Et puis, il y a la "paperasse", les rapports périodiques qu'il faut expédier à date fixe à la Direction du Service de Santé des Territoires du Sud, à Alger, les commandes de médicaments, les prévisions budgétaires puisqu'en fait je suis chargé de gérer une partie du budget communal - celui de la santé, et que le chef d'Annexe, qui administre le territoire, demande l'avis du médecin en ce qui concerne les besoins sanitaires, pour faire son budget.


Je ne compte pas les imprévus : les piqûres de scorpions en été, les urgences et les interventions prévues - il me faut aussi être chirurgien -, les soins dentaires (j'ai même une "roulette" à pédale) et aussi les activités vétérinaires - un bourricot à soigner ou l'assistance à une chamelle qui éprouve quelques difficultés à mettre bas (1), le contrôle sanitaire des viandes à l'abattoir communal... j'en oublie certainement. Mais oui ! Le contrôle sanitaire des "filles publiques" chaque semaine. Manaah me les amène, dociles, en costume de fête. Elles tiennent en fait des maisons de thé (à la menthe, bien sûr), chantent et jouent du luth - oudh arabe - pour le client qui n'est jamais obligé de "consommer". Elles dansent aussi. En fait, elles sont plus du style "geisha" que "respectueuse" occidentale ; mais sait-on jamais ce que peut faire chez l'homme un "courant d'air" vicieux ? Elles se laissent examiner sans crainte, mais toujours en "privé" et m'ont émerveillé par leur esprit. Le spéculum a été baptisé par elles "Zob El Bayleck" - le zizi du gouvernement, dirait Pierre Perret. Les maladies vénériennes (l'expression actuelle "sexuellement transmissibles" n'existait pas encore) sont rares, mais l'administration impose un tel contrôle en souvenir, sans doute, des fameux B.M.C. - bordels militaires de campagne - du temps de la conquête.

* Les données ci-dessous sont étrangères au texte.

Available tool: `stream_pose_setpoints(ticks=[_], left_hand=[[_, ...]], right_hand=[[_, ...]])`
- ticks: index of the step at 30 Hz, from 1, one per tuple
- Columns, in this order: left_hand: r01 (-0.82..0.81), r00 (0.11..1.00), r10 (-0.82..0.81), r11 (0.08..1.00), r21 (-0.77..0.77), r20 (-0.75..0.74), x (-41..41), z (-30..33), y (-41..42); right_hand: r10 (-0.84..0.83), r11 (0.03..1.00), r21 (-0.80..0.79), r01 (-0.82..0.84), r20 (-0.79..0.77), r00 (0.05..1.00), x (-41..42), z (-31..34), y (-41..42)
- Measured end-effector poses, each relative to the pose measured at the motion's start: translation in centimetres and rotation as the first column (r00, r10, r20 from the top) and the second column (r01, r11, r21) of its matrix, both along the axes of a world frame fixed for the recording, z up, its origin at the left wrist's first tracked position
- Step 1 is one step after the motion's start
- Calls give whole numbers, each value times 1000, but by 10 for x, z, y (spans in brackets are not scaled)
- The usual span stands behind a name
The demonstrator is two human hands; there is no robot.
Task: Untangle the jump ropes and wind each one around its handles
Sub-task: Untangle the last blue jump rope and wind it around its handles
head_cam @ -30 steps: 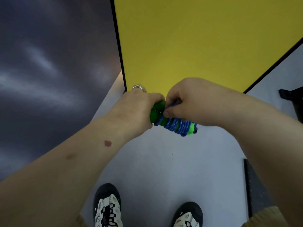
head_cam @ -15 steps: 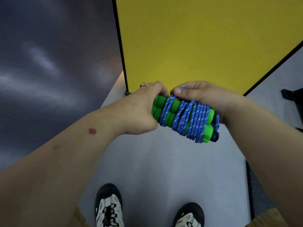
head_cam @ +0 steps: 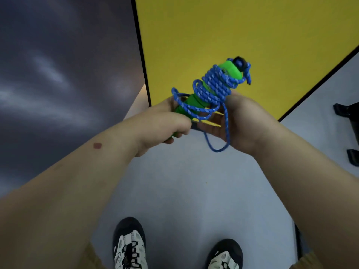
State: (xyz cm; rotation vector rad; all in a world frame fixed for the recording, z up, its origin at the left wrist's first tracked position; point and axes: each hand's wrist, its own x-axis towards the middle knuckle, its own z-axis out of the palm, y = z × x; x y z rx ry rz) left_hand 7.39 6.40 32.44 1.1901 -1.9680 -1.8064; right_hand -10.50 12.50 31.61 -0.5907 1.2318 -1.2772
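Observation:
A jump rope with green handles (head_cam: 230,69) and a blue speckled cord (head_cam: 212,85) is held up in front of me, tilted with its black end cap up and to the right. The cord is wound in many turns round the handles; a few lower turns hang loose and one loop (head_cam: 217,146) dangles below. My left hand (head_cam: 165,125) grips the lower end of the handles. My right hand (head_cam: 242,123) sits beside the bundle with the palm toward me; the cord runs across it and its fingers are hidden behind the bundle.
A yellow panel (head_cam: 242,32) with a black edge stands ahead. A dark grey wall (head_cam: 58,74) is on the left. The floor (head_cam: 184,191) is pale grey, with my two shoes (head_cam: 129,245) at the bottom. Black objects (head_cam: 347,111) lie at the right edge.
The bundle has swung from lying level to pointing up and right. Some lower turns have come loose and a loop now hangs down. My right hand has come off the top of the bundle.

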Motion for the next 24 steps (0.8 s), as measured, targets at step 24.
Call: stream_pose_setpoints(ticks=[24], left_hand=[[-214,977,215,970,114,3,5,15,-8]], right_hand=[[26,863,447,236,-506,862,14,-71,17]])
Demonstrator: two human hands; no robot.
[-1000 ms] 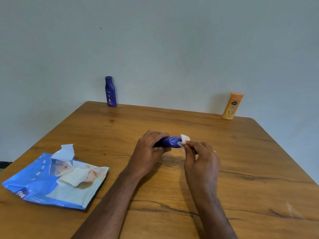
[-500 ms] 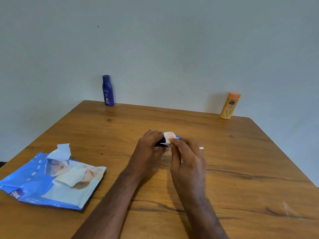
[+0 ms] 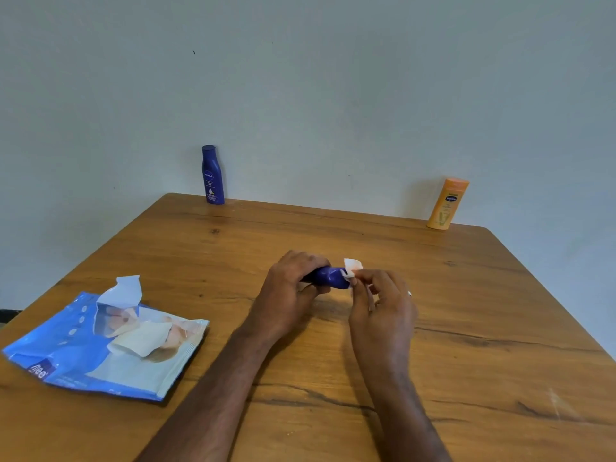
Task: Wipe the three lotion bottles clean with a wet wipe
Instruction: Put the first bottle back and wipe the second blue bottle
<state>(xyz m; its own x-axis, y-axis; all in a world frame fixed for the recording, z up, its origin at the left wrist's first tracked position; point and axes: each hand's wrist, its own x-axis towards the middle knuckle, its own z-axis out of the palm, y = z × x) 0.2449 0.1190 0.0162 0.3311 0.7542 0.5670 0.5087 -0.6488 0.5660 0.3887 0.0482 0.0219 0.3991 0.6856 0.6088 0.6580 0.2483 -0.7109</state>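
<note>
Lotion bottle number one, a small dark-blue one (image 3: 328, 277), lies on its side in the air just above the middle of the wooden table (image 3: 466, 328), clenched around one end by the left hand (image 3: 288, 288). The right hand (image 3: 380, 305) pinches a small folded wet wipe (image 3: 351, 266) against the bottle's exposed end, thumb and forefinger closed on the white scrap. Most of the bottle is hidden inside the left fist, so how much of its surface is clean cannot be told.

Two more bottles stand upright at the far edge by the wall, well apart from each other: a taller blue bottle (image 3: 212, 175) on the left and an orange bottle (image 3: 447, 203) on the right. Judging by their places, neither looks handled yet. An opened blue wipe packet (image 3: 66, 348) lies near the left forearm, a sheet poking from its flap.

Risks from here: the wipe is bunched very small, so it may slip from the pinch or only smear one spot; the wet plastic could twist out of the left hand's hold and drop onto the table.
</note>
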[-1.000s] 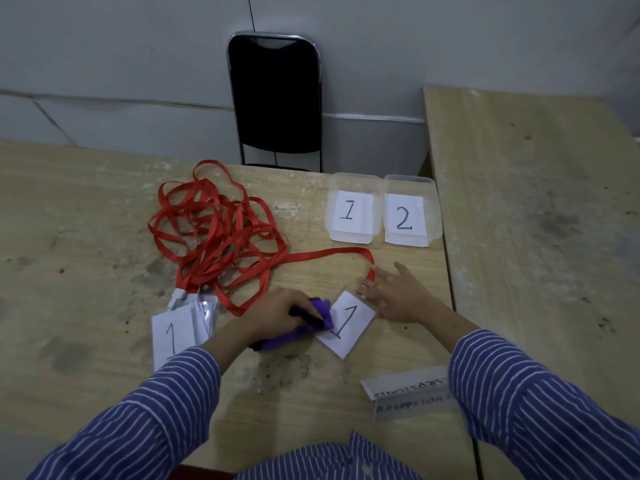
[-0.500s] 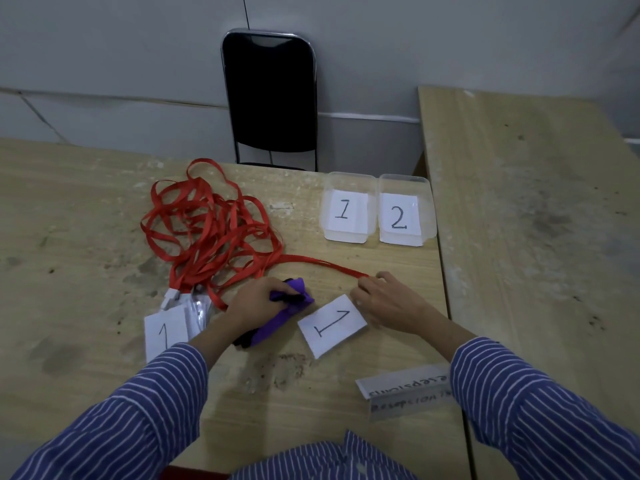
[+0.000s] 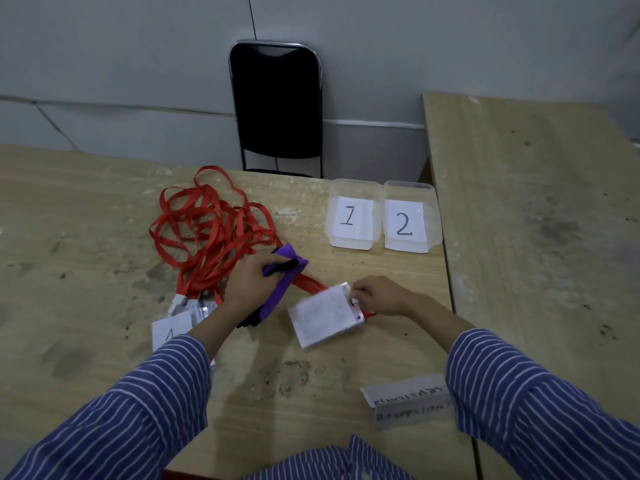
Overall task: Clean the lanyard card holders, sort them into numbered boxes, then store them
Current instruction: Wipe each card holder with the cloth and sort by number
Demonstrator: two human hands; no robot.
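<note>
Purple cloth (image 3: 282, 278) bunched in the left hand (image 3: 251, 284), fingers curling round it, hovering just left of the card holder (image 3: 325, 318). Pinching the holder's clip end with the right hand (image 3: 379, 294), card holder lying blank side up on the wooden table (image 3: 86, 237), near centre, its red strap running under the cloth to the lanyard pile (image 3: 207, 233) at far left. Sitting far right of centre, side by side: boxes 1 (image 3: 353, 216) and 2 (image 3: 408, 218); more holders (image 3: 183, 320) lying under the left forearm.
</note>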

En fait, je ne vois pas le temps passer, au point qu'il finit par ne plus compter pour moi (ça y est, je suis converti !), ou plutôt je ne le compte plus. Je n'ose plus parler d'emploi du temps, c'est le temps qui m'emploie.


Au Sahara, tout le monde fait la sieste, la "Gheila", par nécessité en été où le thermomètre dépasse facilement 50 degrés à l'ombre, par habitude sans doute en hiver ! Le toubib (2) essaye d'en faire autant, mais dans ce domaine aussi je m'aperçois bien vite que je ne dois pas me faire trop d'illusions. La "Gheila" est sacrée pour tous, mais le toubib est au-dessus des lois, même divines !


Il y a aussi les tournées obligatoires : vaccinations diverses, dépistage des enfants porteurs de grosses rates - réservoirs à paludisme. Prophylaxie dudit paludisme par la nivaquine (3), consultations des nourrissons, enquêtes épidémiologiques, tout ceci donne lieu parfois à des scènes pittoresques.


La Nivaquine est amère et les enfants ne l'apprécient guère, d'autant moins que leur jeune âge ne permet pas de donner des explications satisfaisantes. Alors, pour "faire passer la pilule", nous leur donnons après chaque prise quelques bonbons colorés. A la première séance tout va bien, mais la semaine suivante nous épuisons très vite notre stock de Nivaquine... et de bonbons : les enfants sont revenus faire la queue pour avoir, outre un comprimé de Nivaquine, quelques bonbons supplémentaires. Passe encore pour les bonbons, mais la Nivaquine risque de créer quelques problèmes, bien que fort peu toxique. Il nous faut donc instituer un contrôle plus ou moins sévère : c'est l'anti-doping avant la lettre.


Chaque enfant qui a pris sa dose - et les bonbons - est donc marqué à l'oreille avec un petit tampon de Fuschine phéniquée, un colorant d'usage courant. Mais ils arrivent quand même à resquiller, se lavant l'oreille avec un peu d'eau et de sable.


Nous changeons donc de technique de marquage, toujours à la Fuschine phéniquée, mais sous l'ongle du pouce. Et nous avons tout de suite beaucoup moins de clients car, là, la Fuschine est indélébile.


(1) Les Sahariens vivent en circuit fermé. Ils ont donc besoin de maintenir leur cheptel en bon état et tous les problèmes concernant la nature (qui leur fournit la subsistance) sont importants pour leur survie déjà difficile. Mais il ne faut tout de même pas leur prêter d'idées très "écolo" : s'ils coupent les arbres pour obtenir du bois, ils n'en plantent pas, laissant à la forêt le soin de se régénérer toute seule.
(2) De Tebib, médecin en arabe.
(3) Très bons résultats chez les enfants avec 0,10 g par semaine.